Выбрать главу

«Все сочиненные Владимиром Маяковским» книжки, вызубренные еще в Вологде, в школе, и еще с Вологды таинственным образом уменьшились в размерах: кто-то вырвал листок, кто-то потерял обложку — все на самой легкой, самой худшей газетной бумаге. То строки сольются из двух соседних стихотворений в одно, изменится вдруг смысл самого знакомого. Я не учил стихи на память — они запомнились сами.

Вот это, пожалуй, первая книжка в уменьшенном виде, которая попалась мне на глаза. Много позже было «Простое, как мычание» [130], еще позже издание МАФа, литературные вечера, как тогда называли концерты. «Концерт» было словом табу, неким символом мещанства, отсталости, рабской буржуазной психологии, не подобающей строителям нового мира. ЛЕФ привлекал наше внимание и симпатии, споры вокруг тогдашнего времени были нам дороже стихов. Нам было мало дела до того, какие внутренние противоречия раздирают этот Левый фронт искусств. Нам было достаточно, что журналом «Леф» руководит В. Маяковский, привлекающий все самое лучшее, все самое передовое, все самое новое, отнюдь не самое модное. ЛЕФ — Левый фронт — отнюдь не был течением моды литературной. Он брал какие-то рубежи, недоступные еще никаким другим литературным течениям. Поэтому закрытие ЛЕФа как журнала в 1925 году вызвало удивление. Какие там распри, какая там идет война, мы не знали. Вскоре стало известно, что ЛЕФ возрождается в виде Нового Лефа. Толстый журнал сжался до тоненького. И это нас не смущало. Редактор был тот же, сотрудники те же.

В ленинской библиотеке я уже искал истоки этого полюбившегося мне столь мощного и полноводного литературного течения, которому в какой-то час насильно прервали путь, и Леф растекся по десяткам других ручейков. Ранние альманахи раннего футуризма [131], вроде альманаха «Взял», «Пощечина общественному вкусу» — в это время проштудированы мной в тех же читальных залах.

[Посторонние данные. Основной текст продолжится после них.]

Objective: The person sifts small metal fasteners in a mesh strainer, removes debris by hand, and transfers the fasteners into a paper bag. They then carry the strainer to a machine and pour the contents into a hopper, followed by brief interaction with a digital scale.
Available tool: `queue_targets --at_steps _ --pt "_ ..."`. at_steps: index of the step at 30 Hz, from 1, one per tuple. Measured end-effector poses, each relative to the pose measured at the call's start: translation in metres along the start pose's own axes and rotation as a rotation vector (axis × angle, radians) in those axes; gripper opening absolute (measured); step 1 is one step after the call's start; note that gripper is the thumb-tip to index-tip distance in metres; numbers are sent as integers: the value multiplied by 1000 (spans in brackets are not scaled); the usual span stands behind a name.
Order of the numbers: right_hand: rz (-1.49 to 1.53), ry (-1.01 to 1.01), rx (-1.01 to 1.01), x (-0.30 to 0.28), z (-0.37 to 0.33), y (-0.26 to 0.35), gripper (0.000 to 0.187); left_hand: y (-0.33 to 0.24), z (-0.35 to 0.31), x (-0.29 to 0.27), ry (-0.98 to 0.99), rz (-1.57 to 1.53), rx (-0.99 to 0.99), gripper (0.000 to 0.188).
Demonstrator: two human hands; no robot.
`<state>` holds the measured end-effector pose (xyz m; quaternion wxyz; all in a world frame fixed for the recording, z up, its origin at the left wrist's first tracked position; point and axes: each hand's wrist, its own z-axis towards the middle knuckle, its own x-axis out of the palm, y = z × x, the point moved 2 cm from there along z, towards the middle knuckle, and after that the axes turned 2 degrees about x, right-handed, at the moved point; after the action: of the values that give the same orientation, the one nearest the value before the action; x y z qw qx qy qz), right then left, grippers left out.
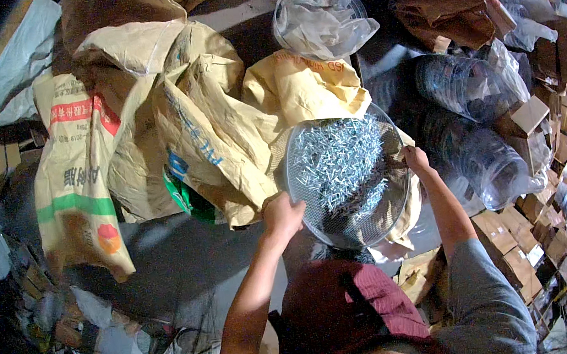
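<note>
A round mesh basket (396,216) is tilted in front of me, with a heap of small, slender silvery-blue pieces (340,159) in it. They look like screws or nails, too small to tell which. My left hand (283,214) is closed on the basket's near-left rim. On the right rim, the fingers of my right hand (415,159) are closed round the edge. A yellow paper sack (311,87) lies across the far rim and hides that part of the basket. Beside my left hand hangs the lower end of a crumpled tan sack (210,136).
More printed paper sacks (76,183) spread over the left side. A clear plastic tub (318,18) with a crumpled liner stands beyond the basket. Stacked clear tubs (458,86) lie to the right, near a brown bag (443,5). Many small cardboard boxes (507,241) cover the far right.
</note>
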<state>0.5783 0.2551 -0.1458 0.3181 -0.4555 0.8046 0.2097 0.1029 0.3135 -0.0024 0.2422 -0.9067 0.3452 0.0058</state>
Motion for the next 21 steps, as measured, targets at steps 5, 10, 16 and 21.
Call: queue_targets --at_steps 5,10,16,21 --pt "12 -121 -68 27 12 -1 31 30 -5 37 -141 -143 3 23" --pt "-109 -145 -304 40 -24 5 37 51 -3 73 -200 -426 28 16" --pt "355 194 -888 19 -229 169 71 48 -4 88 -281 -304 85 21" --pt "283 76 -963 42 -234 200 76 42 -14 76 -216 -286 115 27"
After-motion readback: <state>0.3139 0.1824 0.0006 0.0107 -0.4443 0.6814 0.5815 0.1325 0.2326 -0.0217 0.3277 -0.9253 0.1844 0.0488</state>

Я старался не то, что записать, взять на заметку, а просто ощутить этот воздух новой литературы, которому я поклонялся еще с детства, вдохнуть лишний раз в самой Москве порцию этого литературного озона. Истоки Лефа были весьма разнообразны. ЛЕФ имеет свои законы, и самым, пожалуй, главным признаком и мерой бывают чужие достижения, приписываемые символу, не просто повторение, как стихотворение Саши Черного или Петра Потемкина. Василий Каменский [132]. Все его творчество может быть сравнено в истории с деятельностью В. Ф. Раевского [133], декабриста до декабристов. Таких случаев очень много, даже из самого близкого нам времени. «Народная воля», например. Миф Желябова и Перовской. Совершенно забыта и даже в романах не упоминается Мария Николаевна Ошанина [134]-Баранникова-Оловянникова — заграничный представитель Исполнительного комитета «Народной воли» — организовавшая убийство Судейкина [135] и проведшая всю дискуссию со Степняком.

С именем Маяковского мы связываем все новаторское, все передовое. Все революционное в литературе. И вносить поправки в этот образ — /неприличное/ занятие даже для Пастернака, тем более, что Пастернак прибавил к этому пересмотру еще и все лучшее в своих стихах, чего он добился не то, что рядом с Маяковским, а то, что не противоречило Лефу. «Высокая болезнь» была напечатана именно в Лефе, хотя была, конечно, не вполне по вкусу Маяковскому. Зато «Лейтенант Шмидт» и кусочки из «1905 года» напечатаны Пастернаком уже в «Новом Лефе» и заслужили похвалу редактора как творческие свидетельства перестройки и сближения позиций. К сожалению, именно в это время взорвался сам «Новый Леф» — Маяковский ывшел из журнала вместе с Асеевым, Кирсановым, Кассилем, Бриком. На стороне нового редактора, Сергея Михайловича Третьякова, остался Шкловский.

Маяковский давно стал мифом, и вносить какие-то фактические поправки в этот канонизированный образ я не считаю ни возможным, ни достойным. Попытка Пастернака во «Второй автобиографии» явно не достигает цели, и можно только удивляться той энергии, с которой Пастернак опровергал самого себя из «Охранной грамоты», чей стиль и язык, чья проза покрепче прозы «Второй автобиографии».